Publié le 5 juin 2026

Environ 500 000 retraités du secteur public exercent une activité rémunérée en parallèle de leur pension (DGAFP, 2023). Ce chiffre, en progression constante depuis dix ans, illustre une réalité que la réforme des retraites du 14 avril 2023 a profondément redessinée : le cumul emploi-retraite dans la fonction publique n'obéit plus tout à fait aux mêmes règles qu'avant. La loi n° 2023-270 a supprimé le plafond de ressources dans certains cas, introduit une cotisation ouvrant de nouveaux droits à pension et élargi la retraite progressive aux fonctionnaires — autant de changements qui modifient concrètement les calculs des agents qui envisagent de reprendre ou de poursuivre une activité après liquidation.

Qui peut cumuler intégralement pension et salaire ? Quelles cotisations sont désormais dues, et donnent-elles vraiment droit à une pension supplémentaire ? La retraite progressive est-elle accessible à tous les statuts ? Cet article répond à ces questions en distinguant les régimes, les plafonds résiduels et les pièges à éviter.

Sommaire

  1. Qu'est-ce que le cumul emploi-retraite dans la fonction publique ?
  2. Le régime antérieur à 2023 : plafonds et restrictions
  3. Ce que la réforme de 2023 a changé concrètement
  4. Cumul intégral : conditions et cas éligibles
  5. Cumul plafonné : qui reste concerné et comment calculer le plafond ?
  6. Nouvelles cotisations et nouveaux droits à pension
  7. La retraite progressive étendue aux fonctionnaires
  8. Cas pratiques : fonctionnaire, contractuel, employeur territorial
  9. Questions fréquentes sur le cumul emploi-retraite
  10. Ce qu'il faut retenir avant de reprendre une activité

Qu'est-ce que le cumul emploi-retraite dans la fonction publique ?
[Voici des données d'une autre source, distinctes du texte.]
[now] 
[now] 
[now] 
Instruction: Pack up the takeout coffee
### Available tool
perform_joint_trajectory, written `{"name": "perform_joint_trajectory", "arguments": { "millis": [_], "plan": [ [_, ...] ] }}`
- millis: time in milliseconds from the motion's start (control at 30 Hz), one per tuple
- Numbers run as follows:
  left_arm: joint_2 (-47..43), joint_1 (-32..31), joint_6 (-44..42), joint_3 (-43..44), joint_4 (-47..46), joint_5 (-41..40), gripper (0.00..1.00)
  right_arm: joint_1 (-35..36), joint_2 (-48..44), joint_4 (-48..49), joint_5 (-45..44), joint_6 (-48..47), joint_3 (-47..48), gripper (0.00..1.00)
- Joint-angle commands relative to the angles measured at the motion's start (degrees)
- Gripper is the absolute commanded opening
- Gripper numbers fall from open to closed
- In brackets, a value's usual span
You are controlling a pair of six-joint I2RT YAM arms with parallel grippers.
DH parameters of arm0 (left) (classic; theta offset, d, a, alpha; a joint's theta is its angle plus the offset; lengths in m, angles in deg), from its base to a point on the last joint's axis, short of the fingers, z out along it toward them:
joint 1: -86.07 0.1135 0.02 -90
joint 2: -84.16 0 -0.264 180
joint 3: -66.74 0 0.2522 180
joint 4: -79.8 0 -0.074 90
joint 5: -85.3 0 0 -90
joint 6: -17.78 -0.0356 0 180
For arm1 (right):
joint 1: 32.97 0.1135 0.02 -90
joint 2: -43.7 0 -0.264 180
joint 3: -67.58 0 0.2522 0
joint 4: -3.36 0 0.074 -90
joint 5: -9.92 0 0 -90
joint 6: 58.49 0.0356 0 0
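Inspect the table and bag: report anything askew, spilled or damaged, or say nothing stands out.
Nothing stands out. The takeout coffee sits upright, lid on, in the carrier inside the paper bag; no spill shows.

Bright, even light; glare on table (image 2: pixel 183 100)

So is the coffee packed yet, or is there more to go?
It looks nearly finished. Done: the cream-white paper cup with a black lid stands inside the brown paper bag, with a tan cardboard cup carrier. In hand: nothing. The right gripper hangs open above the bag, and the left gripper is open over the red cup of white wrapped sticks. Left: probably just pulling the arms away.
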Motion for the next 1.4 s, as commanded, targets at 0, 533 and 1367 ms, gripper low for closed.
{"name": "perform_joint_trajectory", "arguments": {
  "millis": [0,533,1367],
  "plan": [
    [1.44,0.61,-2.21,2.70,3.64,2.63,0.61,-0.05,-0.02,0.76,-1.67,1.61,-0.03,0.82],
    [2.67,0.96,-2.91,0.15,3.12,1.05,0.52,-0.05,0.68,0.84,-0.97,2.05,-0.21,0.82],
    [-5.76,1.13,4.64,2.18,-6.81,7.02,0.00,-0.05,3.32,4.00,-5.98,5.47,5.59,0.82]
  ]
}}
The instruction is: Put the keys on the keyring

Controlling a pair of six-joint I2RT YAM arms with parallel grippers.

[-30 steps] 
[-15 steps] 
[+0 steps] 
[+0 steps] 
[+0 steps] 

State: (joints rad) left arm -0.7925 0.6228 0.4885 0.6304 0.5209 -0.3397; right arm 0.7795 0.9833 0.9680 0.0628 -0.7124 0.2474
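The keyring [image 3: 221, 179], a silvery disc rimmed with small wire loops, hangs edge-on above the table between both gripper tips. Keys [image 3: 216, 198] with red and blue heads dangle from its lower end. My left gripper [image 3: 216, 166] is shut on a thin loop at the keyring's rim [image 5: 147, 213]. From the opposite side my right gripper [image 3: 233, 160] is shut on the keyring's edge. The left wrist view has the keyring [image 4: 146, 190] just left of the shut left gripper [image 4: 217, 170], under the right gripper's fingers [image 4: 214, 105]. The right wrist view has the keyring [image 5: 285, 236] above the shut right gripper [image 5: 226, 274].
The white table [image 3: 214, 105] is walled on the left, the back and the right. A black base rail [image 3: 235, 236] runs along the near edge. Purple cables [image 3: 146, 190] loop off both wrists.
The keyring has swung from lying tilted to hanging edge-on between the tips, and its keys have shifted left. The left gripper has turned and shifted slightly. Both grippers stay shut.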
Définition synthétique — Le cumul emploi-retraite désigne la situation d'un agent public qui, après avoir liquidé sa pension de retraite auprès d'un régime obligatoire, reprend ou poursuit une activité professionnelle rémunérée. Le cadre est fixé par les articles L. 161-22 à L. 161-22-3 du Code de la sécurité sociale et, pour les fonctionnaires, par les articles L. 86 à L. 86-1 du Code des pensions civiles et militaires de retraite (CPCMR) ainsi que par le décret n° 2004-1056 relatif au régime des pensions des agents des collectivités locales.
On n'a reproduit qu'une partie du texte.